_PROBLEM_.
A verbatim restatement of the data, free of pictures, is what you should output.
Content starts
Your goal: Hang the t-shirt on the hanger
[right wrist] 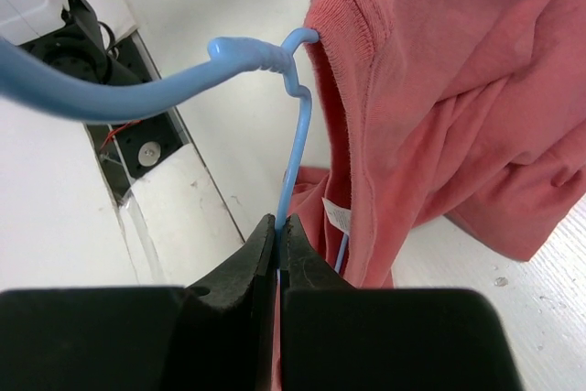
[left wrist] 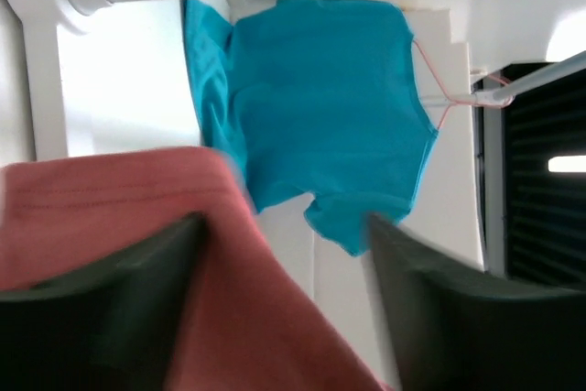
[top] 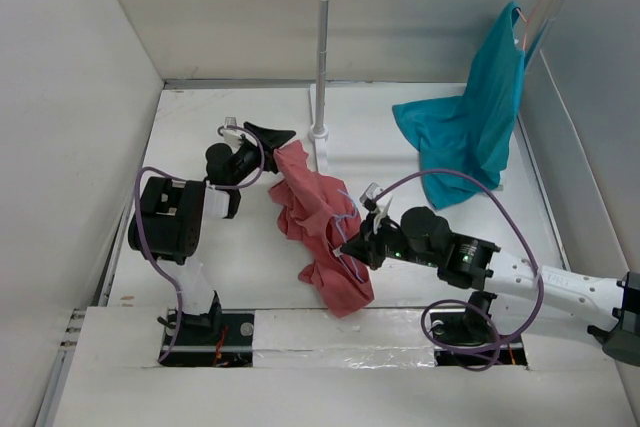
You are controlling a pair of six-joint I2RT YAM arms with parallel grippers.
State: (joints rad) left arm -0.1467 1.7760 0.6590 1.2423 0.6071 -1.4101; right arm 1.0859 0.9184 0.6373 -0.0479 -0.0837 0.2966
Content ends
_SOLUTION BELOW_.
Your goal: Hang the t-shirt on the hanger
[right wrist] 
[left wrist] 
[top] 
You are controlling a pair of six-joint I2RT YAM arms with parallel grippers.
State: (joints rad) left arm -0.1467 1.7760 0.6590 1.2423 0.6071 -1.4101; right arm 1.0859 0.9184 0.6373 -0.0479 -0.0837 0.2966

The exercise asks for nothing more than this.